Enabling veterans to prove online identity
31 December, 2013
category: Corporate, Digital ID, Government
Troop ID is part of the ID.me identity network and a digital authentication engine for verifying active military members and veterans online. The system enables users to both share and protect their information and sensitive data.
“ID.me is essentially PayPal for digital identity where we’ve created a digital ID card for members of the military community, first responders, students, other affinity groups,” said co-founder and COO Matthew Thompson. “Individuals can tie attributes about themselves and share that in a privacy enhancing and user-centric way across the web, across a network of relying parties to access different benefits and online services.”
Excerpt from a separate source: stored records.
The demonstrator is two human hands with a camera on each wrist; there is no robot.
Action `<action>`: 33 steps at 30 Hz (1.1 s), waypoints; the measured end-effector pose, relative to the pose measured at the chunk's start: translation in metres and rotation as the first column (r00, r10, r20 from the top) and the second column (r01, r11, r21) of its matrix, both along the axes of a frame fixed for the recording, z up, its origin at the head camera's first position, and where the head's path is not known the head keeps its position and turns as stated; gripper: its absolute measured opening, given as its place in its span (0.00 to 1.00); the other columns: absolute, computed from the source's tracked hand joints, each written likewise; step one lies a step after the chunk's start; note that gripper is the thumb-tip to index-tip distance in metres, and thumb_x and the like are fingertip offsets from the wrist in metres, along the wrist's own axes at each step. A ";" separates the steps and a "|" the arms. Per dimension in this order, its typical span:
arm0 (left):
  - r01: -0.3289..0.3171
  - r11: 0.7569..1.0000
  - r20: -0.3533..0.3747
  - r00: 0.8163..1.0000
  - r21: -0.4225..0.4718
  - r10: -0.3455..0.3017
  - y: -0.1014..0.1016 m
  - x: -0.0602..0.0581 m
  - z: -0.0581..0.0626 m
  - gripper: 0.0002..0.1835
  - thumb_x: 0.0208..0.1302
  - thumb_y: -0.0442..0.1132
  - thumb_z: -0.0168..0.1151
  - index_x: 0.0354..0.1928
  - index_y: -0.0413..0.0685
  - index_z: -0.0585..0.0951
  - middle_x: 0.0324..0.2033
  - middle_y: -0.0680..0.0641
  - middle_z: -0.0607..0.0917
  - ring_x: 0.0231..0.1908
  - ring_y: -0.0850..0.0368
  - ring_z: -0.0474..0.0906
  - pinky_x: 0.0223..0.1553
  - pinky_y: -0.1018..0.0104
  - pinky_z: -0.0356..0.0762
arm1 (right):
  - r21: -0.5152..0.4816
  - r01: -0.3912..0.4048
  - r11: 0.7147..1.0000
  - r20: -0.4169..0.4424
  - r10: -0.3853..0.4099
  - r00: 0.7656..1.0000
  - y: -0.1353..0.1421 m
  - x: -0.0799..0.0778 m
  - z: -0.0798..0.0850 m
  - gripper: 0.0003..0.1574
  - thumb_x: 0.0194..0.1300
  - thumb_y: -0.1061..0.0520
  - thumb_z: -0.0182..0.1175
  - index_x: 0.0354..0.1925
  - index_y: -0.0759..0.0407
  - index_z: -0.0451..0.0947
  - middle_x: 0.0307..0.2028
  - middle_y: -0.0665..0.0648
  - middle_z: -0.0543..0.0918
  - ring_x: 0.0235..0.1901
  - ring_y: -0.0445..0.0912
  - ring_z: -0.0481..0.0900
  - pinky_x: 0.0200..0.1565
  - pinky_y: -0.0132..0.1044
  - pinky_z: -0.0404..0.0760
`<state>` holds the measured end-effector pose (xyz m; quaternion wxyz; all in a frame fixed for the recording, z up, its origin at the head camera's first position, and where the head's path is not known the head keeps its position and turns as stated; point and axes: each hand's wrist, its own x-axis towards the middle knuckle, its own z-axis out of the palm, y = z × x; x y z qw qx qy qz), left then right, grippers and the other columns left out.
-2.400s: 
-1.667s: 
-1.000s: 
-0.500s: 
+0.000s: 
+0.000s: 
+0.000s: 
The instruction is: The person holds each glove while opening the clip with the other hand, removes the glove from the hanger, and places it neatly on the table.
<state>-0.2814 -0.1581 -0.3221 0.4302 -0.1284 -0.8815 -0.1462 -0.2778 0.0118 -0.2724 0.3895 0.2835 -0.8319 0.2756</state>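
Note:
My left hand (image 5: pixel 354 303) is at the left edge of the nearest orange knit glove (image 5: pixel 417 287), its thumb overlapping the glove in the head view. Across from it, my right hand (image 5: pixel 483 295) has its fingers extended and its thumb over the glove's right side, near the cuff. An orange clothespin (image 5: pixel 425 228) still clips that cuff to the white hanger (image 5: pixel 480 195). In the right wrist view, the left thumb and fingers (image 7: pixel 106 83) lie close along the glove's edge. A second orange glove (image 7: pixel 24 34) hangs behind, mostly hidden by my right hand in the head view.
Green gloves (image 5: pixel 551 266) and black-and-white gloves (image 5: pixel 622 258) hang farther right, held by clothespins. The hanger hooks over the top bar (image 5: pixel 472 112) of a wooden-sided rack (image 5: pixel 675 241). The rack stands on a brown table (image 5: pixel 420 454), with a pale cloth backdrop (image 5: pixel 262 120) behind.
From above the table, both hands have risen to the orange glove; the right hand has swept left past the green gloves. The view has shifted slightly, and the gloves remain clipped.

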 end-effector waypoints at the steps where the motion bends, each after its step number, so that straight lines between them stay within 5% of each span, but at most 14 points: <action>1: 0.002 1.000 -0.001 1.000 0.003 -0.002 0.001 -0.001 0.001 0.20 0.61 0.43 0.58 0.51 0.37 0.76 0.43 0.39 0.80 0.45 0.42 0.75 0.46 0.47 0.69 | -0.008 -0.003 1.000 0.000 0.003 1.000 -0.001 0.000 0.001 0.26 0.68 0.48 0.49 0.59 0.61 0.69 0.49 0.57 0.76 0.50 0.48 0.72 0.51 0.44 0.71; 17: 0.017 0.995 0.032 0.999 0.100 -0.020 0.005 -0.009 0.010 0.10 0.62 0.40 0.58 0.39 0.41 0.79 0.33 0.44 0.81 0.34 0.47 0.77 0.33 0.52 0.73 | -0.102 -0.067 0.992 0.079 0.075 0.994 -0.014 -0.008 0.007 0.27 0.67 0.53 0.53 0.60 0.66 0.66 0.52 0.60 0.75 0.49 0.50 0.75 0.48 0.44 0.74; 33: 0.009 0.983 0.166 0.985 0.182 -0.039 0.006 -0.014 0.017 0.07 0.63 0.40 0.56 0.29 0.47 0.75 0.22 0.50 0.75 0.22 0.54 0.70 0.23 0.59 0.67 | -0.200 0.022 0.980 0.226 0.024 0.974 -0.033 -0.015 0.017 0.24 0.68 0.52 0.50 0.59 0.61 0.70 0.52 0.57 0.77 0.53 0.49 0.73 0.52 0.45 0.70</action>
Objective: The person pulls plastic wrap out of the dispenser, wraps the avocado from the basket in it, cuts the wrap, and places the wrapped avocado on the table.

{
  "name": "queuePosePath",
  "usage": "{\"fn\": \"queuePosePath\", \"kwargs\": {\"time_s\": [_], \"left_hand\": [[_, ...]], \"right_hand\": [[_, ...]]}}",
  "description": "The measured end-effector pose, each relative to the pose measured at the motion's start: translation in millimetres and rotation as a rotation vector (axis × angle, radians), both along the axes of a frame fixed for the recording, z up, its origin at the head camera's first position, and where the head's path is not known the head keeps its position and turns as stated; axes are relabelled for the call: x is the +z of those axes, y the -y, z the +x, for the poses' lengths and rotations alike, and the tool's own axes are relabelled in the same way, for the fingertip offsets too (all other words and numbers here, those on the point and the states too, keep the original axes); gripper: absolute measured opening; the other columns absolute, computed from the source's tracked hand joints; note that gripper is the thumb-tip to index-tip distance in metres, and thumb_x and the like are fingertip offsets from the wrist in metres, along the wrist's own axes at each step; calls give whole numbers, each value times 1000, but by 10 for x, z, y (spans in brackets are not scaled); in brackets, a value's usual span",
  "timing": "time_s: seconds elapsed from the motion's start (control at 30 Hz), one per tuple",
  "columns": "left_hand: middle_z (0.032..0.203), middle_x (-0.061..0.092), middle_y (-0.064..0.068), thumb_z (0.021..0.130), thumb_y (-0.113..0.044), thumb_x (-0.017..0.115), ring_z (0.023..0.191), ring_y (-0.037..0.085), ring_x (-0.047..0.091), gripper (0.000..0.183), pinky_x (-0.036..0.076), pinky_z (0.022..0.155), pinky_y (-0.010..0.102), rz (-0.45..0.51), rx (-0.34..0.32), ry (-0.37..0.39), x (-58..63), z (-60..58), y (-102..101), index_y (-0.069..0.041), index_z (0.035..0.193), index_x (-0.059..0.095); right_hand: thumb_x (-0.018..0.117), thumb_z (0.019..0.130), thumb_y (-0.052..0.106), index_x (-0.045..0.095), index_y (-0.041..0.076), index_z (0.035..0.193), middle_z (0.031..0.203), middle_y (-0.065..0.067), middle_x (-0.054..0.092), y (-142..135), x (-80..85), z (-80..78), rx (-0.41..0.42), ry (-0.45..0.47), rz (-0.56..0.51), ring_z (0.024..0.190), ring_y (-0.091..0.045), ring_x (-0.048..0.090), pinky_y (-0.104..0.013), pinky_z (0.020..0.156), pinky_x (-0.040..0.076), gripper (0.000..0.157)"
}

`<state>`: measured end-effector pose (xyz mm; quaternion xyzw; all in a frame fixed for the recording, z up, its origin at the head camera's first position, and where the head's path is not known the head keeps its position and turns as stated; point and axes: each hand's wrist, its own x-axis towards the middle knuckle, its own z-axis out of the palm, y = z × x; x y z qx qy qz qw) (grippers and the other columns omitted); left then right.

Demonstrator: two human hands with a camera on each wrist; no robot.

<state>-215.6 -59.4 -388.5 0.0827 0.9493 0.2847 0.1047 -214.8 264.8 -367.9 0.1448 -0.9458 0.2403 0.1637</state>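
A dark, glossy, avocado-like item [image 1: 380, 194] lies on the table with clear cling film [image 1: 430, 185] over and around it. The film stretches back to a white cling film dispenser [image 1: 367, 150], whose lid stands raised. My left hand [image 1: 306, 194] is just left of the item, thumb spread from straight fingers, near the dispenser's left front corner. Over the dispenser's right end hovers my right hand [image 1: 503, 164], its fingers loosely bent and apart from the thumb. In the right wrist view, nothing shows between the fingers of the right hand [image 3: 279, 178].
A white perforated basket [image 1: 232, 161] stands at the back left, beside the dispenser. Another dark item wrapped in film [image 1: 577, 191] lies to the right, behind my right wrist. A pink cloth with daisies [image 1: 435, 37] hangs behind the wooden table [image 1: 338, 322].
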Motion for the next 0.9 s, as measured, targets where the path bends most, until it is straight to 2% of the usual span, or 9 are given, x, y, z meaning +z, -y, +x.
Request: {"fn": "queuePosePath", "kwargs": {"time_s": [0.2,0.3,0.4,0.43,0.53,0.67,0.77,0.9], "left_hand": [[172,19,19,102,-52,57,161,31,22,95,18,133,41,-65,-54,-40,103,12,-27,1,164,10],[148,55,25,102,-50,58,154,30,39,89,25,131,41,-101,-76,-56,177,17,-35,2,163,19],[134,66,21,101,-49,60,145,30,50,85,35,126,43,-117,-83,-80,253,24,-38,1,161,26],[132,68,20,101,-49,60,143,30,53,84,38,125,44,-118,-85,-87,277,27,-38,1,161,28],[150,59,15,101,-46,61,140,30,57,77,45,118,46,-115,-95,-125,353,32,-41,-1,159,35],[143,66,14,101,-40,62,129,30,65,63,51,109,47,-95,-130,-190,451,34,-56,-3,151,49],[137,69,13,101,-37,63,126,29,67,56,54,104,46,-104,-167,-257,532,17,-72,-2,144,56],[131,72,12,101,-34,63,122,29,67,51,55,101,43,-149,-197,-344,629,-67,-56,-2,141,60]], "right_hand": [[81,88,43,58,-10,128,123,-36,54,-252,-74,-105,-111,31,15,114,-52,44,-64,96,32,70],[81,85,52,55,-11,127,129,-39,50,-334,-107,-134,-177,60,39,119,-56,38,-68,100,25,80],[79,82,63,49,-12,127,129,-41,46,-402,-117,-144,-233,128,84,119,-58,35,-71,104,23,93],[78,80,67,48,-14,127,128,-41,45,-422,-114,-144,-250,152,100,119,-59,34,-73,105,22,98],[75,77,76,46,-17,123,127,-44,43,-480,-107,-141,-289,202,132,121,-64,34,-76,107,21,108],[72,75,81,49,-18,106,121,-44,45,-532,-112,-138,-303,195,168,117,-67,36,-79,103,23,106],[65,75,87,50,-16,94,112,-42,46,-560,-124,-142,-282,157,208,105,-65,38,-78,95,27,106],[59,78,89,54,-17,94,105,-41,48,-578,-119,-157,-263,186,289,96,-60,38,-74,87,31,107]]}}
ID.me is largely a veteran-run organization. Thompson served four tours in Iraq and Afghanistan. He spent 11 years in the Army before attending Harvard Business School. He met another Army Ranger and combat veteran at Harvard named Blake Hall, and together they hatched the idea for Troop ID in 2009.
“We really connected around this challenge that service members and veterans had accessing benefits online,” said Thompson. “We saw all these examples where the benefits were going offline but not online, and we said there has to be a better way.”
Veterans who want to take advantage of retail discounts and special services have been stuck carrying around a document – DD Form 214 – that Thompson likens to a birth certificate and a resume. The form is the discharge paper every military service member receives and it contains more than enough information for an identity thief.
There is no federal veterans identity card. While the DD 214 is a unique way for service members to prove they were in the military, it presents a tremendous risk for fraud and misuse. Thus, Troop ID was born. “For 24 million members of the veteran community, digital anonymity prevents meaningful interaction online and the current status quo really creates issues around access, liability, and awareness,” Thompson says. “Digital identity solves all of those issues by minimizing the data that’s shared.”
Troop ID has more than 250,000 users, with a thousand new users added each day. The National Strategy for Trusted Identities in Cyberspace pilot award will speed up product development as well as commercial and government adoption. It will also be used to more quickly bolster the product beyond what is now essentially a Level 1 credential.
“The ultimate goal is for us to achieve what’s known as a Level of Assurance 2 and Level of Assurance 3 within the FICAM Trust Framework,” says Glenn Schoonover, director of information, security and privacy for ID.me. “That will then enable us to not only have commercial transactions but to do business with the federal government and serve as a federated credential that an individual can use on a daily basis.”
Schoonover served on active duty, was the first chief of network security at the Pentagon and has been doing cyber security for almost 20 years. He says the company is taking extraordinary steps to protect client information.
“We are applying federal standards even though we’re a commercial organization because we want to ensure that the data is encrypted from the second the member connects to our network,” Schoonover says. “Identifying information is encrypted in transit, it’s encrypted at rest and we apply federal standards to all of our business processes.”
Troop ID was awarded $1.2 million for the first year of the pilot project, and if all goes as planned, another $1.6 million is available for year two.